Le cadavre en étoile indique l'origine des rayons cosmiques

Image composite de la nébuleuse du crabe, créée lors de l’étude de cinq télescopes couvrant presque tout le spectre EM: émission radio - vent de particules chargées (rouge), rayons IR avec émission de particules de poussière absorbant les rayons UV et visible (jaune), lumière visible vert), les cadres UV (bleu) et les rayons X (violet)

Les astrophysiciens modernes essaient encore de comprendre l’origine des rayons cosmiques. Ce sont des particules de haute énergie communes dans l’espace. De nouvelles recherches aideront à franchir une étape dans la résolution du problème.

Les rayons ont été trouvés il y a 100 ans. Il a déjà été prouvé qu'ils représentent un grave danger pour l'intégrité des véhicules et la santé de l'équipe spatiale. On pense qu'ils se sont formés lors d'ondes de choc provenant d'explosions de supernova. Les plus énergétiques apportent 10 à 100 millions de fois plus d’énergie que celle générée par le Grand collisionneur de hadrons.

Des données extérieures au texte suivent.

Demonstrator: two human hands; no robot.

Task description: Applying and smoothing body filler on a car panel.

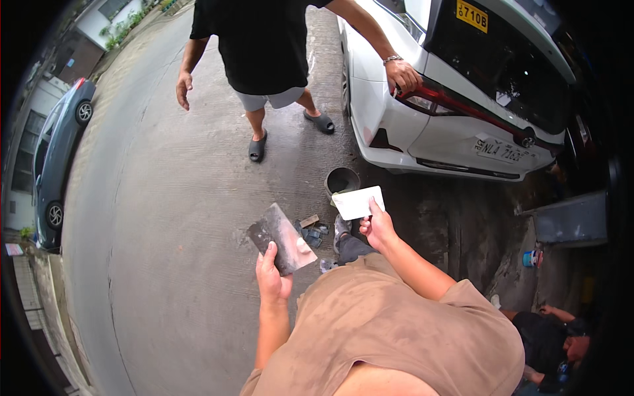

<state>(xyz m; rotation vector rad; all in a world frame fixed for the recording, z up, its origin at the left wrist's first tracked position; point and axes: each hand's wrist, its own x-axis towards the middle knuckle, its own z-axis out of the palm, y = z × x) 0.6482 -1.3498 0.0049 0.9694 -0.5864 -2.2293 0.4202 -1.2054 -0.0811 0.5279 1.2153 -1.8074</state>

La nébuleuse du crabe est le vestige d'une explosion de supernova il y a près de 1000 ans. C'est l'un des objets les plus étudiés de l'histoire et une source bien connue de rayonnement cosmique. Les rayons traversent tout le spectre électromagnétique, principalement à partir d'électrons. Une étude récente indique que le rayonnement d'une nébuleuse peut ne pas être réalisé comme le montrent les modèles traditionnels. Le rayonnement peut provenir d'une seule population d'électrons, ce qui était auparavant considéré comme impossible.

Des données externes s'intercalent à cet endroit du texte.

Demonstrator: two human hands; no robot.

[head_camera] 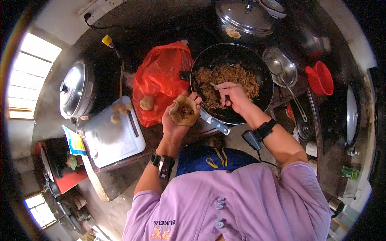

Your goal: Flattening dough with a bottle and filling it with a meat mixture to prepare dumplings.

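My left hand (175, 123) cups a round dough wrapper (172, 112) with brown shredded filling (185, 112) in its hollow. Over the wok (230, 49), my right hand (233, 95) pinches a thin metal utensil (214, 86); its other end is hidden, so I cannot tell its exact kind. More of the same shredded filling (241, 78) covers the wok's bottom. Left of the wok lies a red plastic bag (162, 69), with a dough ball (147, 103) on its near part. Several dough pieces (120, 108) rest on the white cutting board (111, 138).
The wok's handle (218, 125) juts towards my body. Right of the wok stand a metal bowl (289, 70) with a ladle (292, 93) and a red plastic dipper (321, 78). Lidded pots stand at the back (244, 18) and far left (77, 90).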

Le modèle familier dit: lorsque les particules atteignent l’accident vasculaire cérébral, elles rebondissent en raison de la turbulence magnétique. Dans ce processus, de l'énergie est générée. Le modèle a été créé en 1949 par Enrico Fermi.

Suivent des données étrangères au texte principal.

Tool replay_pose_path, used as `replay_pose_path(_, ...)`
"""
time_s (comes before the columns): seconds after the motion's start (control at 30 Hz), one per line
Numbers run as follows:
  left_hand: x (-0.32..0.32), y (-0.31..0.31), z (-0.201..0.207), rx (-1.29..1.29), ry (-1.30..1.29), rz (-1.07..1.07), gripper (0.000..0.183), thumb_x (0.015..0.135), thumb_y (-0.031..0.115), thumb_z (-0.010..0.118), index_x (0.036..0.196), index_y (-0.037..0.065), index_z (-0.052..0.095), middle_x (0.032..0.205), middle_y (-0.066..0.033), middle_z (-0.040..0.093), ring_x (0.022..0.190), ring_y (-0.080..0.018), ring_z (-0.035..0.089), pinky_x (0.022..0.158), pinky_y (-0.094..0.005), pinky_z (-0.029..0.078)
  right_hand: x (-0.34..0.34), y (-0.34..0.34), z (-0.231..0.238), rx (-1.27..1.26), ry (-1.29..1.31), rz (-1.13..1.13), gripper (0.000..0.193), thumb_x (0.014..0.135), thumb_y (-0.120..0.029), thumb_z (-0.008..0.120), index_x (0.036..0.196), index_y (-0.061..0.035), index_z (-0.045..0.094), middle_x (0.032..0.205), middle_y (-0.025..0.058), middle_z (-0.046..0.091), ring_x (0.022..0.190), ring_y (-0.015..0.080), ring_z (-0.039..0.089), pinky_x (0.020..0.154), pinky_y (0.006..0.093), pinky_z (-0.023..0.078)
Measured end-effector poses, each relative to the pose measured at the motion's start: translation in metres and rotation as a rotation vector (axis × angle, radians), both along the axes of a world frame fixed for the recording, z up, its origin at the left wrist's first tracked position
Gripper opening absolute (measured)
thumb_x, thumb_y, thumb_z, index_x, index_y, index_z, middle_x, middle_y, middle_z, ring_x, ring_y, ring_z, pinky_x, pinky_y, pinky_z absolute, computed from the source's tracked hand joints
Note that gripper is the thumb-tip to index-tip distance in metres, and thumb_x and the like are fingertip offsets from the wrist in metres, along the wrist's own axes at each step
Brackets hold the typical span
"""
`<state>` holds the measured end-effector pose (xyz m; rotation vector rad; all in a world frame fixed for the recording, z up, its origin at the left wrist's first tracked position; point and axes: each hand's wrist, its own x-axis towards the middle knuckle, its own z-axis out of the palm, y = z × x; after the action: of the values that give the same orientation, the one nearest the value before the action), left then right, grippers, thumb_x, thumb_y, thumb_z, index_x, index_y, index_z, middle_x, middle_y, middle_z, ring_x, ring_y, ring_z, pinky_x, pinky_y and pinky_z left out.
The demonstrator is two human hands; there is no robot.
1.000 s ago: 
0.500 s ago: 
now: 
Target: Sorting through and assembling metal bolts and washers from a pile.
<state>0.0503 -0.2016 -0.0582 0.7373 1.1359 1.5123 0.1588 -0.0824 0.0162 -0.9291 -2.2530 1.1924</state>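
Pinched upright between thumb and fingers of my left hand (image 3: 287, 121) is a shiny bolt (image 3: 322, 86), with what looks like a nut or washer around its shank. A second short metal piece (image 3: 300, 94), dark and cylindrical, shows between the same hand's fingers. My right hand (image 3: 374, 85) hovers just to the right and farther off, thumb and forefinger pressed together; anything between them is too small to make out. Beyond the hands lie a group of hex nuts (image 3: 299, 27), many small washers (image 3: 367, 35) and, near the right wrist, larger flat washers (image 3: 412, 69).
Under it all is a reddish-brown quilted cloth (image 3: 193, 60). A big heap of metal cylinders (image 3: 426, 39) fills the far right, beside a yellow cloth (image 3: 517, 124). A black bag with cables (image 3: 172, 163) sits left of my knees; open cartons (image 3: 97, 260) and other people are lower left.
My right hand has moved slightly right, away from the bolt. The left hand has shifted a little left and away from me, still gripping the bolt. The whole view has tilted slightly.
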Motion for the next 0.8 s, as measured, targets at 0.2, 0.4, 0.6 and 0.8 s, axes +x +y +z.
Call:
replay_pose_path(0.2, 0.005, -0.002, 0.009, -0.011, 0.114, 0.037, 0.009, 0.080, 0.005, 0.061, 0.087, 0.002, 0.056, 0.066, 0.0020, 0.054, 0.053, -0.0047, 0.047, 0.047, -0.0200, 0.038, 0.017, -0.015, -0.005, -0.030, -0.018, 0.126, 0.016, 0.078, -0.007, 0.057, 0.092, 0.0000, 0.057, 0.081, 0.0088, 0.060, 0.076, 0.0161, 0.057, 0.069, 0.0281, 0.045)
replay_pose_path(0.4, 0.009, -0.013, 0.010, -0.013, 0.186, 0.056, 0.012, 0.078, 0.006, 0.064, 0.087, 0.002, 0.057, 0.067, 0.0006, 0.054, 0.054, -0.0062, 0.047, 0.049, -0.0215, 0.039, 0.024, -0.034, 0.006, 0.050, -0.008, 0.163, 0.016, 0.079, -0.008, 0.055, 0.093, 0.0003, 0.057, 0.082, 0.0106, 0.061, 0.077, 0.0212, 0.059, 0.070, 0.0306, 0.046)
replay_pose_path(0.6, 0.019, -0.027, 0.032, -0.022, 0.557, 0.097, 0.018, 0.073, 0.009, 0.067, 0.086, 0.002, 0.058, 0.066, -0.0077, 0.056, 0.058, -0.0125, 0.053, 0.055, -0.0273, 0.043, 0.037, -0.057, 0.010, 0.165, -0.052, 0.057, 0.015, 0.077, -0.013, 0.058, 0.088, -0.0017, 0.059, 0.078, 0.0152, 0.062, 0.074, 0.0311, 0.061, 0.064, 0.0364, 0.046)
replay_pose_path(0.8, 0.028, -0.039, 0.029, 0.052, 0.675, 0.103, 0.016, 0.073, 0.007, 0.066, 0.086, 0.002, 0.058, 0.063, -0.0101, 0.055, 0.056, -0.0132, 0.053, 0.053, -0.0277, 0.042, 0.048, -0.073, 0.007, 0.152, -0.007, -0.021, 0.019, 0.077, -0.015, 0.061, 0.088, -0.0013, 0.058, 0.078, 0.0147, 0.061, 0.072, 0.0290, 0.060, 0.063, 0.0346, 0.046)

Le courant n'inclut pas ce qui arrive aux particules, si elles atteignent la plus haute énergie. Mais tout le spectre EM peut s’expliquer par l’ajout d’un processus d’accélération dans lequel le nombre de particules diminue plus rapidement qu’avec un indice d’énergie plus faible.

Les auteurs estiment qu'il est nécessaire de traiter de manière beaucoup plus approfondie du processus d'accélération des particules dans les sources cosmiques. Les missions STEREO, ACE et WIND de la NASA seront à l’étude.